Assigned task
With the pictures removed, please write out every line below exactly as given.

=== Information provided ===

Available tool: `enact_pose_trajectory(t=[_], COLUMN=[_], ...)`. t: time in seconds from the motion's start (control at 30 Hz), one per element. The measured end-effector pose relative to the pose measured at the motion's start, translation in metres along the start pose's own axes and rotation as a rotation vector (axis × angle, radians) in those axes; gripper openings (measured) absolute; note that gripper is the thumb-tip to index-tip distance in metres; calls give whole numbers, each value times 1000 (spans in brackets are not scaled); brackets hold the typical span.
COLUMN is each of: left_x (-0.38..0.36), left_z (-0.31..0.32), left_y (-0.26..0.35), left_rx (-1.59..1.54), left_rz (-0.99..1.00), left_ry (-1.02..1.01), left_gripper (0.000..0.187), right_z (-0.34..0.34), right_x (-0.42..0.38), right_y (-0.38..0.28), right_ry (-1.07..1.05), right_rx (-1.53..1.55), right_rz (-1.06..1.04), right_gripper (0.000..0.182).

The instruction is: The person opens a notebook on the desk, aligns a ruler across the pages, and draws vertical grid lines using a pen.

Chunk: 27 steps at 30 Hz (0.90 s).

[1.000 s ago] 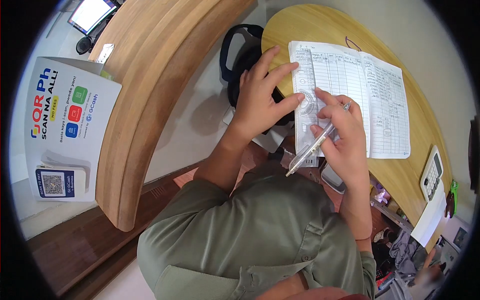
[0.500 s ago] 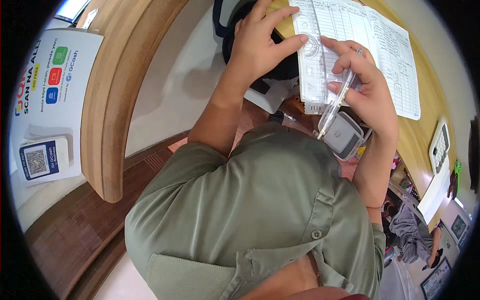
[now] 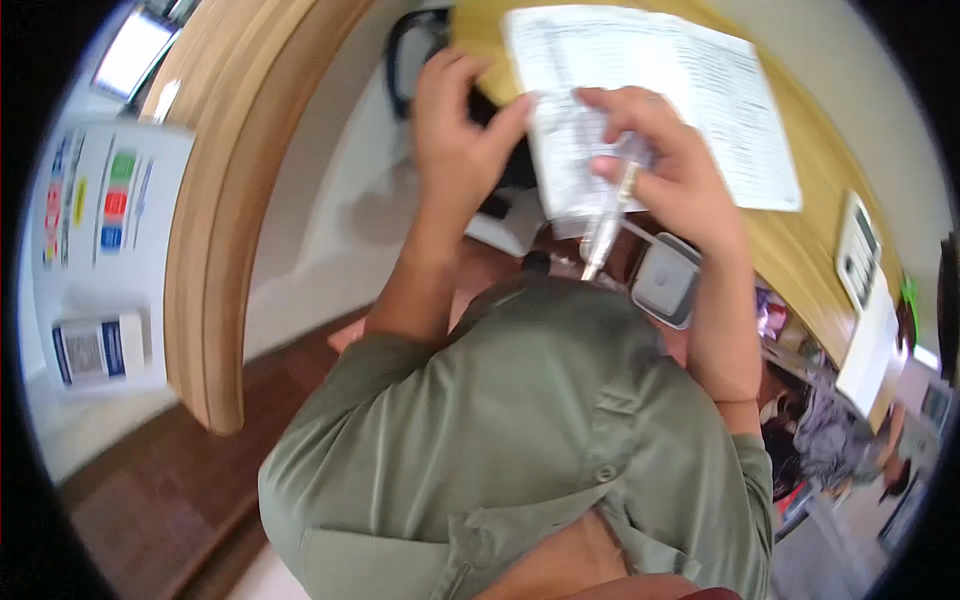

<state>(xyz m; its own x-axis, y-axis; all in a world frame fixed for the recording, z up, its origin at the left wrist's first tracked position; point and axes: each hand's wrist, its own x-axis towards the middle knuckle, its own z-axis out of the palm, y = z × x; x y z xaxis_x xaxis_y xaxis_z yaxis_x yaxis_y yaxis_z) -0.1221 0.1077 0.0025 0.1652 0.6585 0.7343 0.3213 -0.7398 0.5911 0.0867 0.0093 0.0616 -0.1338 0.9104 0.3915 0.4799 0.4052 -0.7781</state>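
Note:
An open notebook (image 3: 735, 130) with handwritten lines lies on the wooden desk. Along its left page rests a clear plastic ruler (image 3: 565, 125), blurred by motion. My left hand (image 3: 450, 140) is at the notebook's left edge, fingers apart, its thumb tip right by the page edge and ruler. Over the lower part of the left page is my right hand (image 3: 670, 170). It grips a clear-barrelled pen (image 3: 605, 235) between thumb and fingers, and the pen slants down past the notebook's bottom edge. The right index finger reaches toward the ruler.
To the right on the desk (image 3: 815, 255) are a white calculator (image 3: 858, 255) and a sheet of paper (image 3: 868, 350). A grey-white device (image 3: 665, 280) sits below the desk edge. On the left, a wooden counter edge (image 3: 225, 200) borders a printed payment sign (image 3: 110, 210). Another person (image 3: 840, 440) appears far right.
The whole view has shifted and blurred. My left hand has drawn back from the ruler, its index finger now off it. My right hand still holds the pen.

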Motion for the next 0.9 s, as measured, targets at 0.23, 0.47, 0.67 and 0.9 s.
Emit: enact_pose_trajectory(t=[0.23, 0.47, 0.67, 0.9], left_x=[-21, -28, -35, -23], left_z=[-20, -27, -30, -7], left_y=[48, 40, 10, 111], left_rx=[-341, -586, -412, 141], left_rz=[-723, -983, -875, -513], left_ry=[-453, -337, -124, 496], left_gripper=[20, 9, 15, 22], right_z=[-11, -70, -173, -309], right_x=[-27, -115, -247, -430], right_y=[-39, -67, -79, -38], right_ry=[217, 141, 343, 1021], right_rx=[53, 234, 195, -305], right_rz=[-105, -50, 5, 402], right_gripper=[41, 40, 29, 21])
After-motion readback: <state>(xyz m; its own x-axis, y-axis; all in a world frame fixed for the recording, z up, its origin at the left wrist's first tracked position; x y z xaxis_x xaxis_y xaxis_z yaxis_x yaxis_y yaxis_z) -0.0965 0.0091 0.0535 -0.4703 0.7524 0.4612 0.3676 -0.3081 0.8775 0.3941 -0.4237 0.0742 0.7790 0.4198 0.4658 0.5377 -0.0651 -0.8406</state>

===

Task output
Available tool: `enact_pose_trajectory(t=[_], COLUMN=[_], ...)`. t: time in seconds from the motion's start (control at 30 Hz), one per element. The measured end-effector pose relative to the pose measured at the motion's start, translation in metres along the start pose's own axes and rotation as a rotation vector (axis × angle, radians) in those axes; gripper openings (measured) absolute; note that gripper is the thumb-tip to index-tip distance in metres; calls give whole numbers, each value times 1000 (spans in brackets are not scaled); brackets hold the typical span.
COLUMN is each of: left_x (-0.38..0.36), left_z (-0.31..0.32), left_y (-0.26..0.35), left_rx (-1.59..1.54), left_rz (-0.99..1.00), left_ry (-1.02..1.01), left_gripper (0.000..0.187), right_z (-0.34..0.34), right_x (-0.42..0.38), right_y (-0.38..0.28), right_ry (-1.07..1.05), right_rx (-1.53..1.55), right_rz (-1.06..1.04), right_gripper (0.000..0.182).

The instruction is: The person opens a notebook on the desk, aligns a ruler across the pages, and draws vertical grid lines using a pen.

Chunk: 27 steps at 30 Hz (0.90 s).

[1.000 s ago] 
[0.500 s ago] 
[now] 

<state>(xyz m; its own x-axis, y-axis; all in a world frame fixed for the recording, z up, its origin at the left wrist's first tracked position; point and axes: each hand's wrist, its own x-axis towards the middle knuckle, its own z-axis out of the palm, y = z × x; x y z xaxis_x xaxis_y xaxis_z yaxis_x yaxis_y yaxis_z) -0.1221 0.1077 0.0025 0.1652 0.6585 0.7343 0.3213 -0.7398 0.5911 0.0867 0.0093 0.0616 -0.1338 0.9104 0.3915 0.4799 0.4052 -0.7781</state>
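Note:
An open notebook (image 3: 735, 130) with handwritten lines lies on the wooden desk. Along its left page rests a clear plastic ruler (image 3: 565, 125), blurred by motion. My left hand (image 3: 450, 140) is at the notebook's left edge, fingers apart, its thumb tip right by the page edge and ruler. Over the lower part of the left page is my right hand (image 3: 670, 170). It grips a clear-barrelled pen (image 3: 605, 235) between thumb and fingers, and the pen slants down past the notebook's bottom edge. The right index finger reaches toward the ruler.
To the right on the desk (image 3: 815, 255) are a white calculator (image 3: 858, 255) and a sheet of paper (image 3: 868, 350). A grey-white device (image 3: 665, 280) sits below the desk edge. On the left, a wooden counter edge (image 3: 225, 200) borders a printed payment sign (image 3: 110, 210). Another person (image 3: 840, 440) appears far right.
The whole view has shifted and blurred. My left hand has drawn back from the ruler, its index finger now off it. My right hand still holds the pen.
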
Motion for the next 0.9 s, as measured, targets at 0.23, 0.47, 0.67 and 0.9 s.
Emit: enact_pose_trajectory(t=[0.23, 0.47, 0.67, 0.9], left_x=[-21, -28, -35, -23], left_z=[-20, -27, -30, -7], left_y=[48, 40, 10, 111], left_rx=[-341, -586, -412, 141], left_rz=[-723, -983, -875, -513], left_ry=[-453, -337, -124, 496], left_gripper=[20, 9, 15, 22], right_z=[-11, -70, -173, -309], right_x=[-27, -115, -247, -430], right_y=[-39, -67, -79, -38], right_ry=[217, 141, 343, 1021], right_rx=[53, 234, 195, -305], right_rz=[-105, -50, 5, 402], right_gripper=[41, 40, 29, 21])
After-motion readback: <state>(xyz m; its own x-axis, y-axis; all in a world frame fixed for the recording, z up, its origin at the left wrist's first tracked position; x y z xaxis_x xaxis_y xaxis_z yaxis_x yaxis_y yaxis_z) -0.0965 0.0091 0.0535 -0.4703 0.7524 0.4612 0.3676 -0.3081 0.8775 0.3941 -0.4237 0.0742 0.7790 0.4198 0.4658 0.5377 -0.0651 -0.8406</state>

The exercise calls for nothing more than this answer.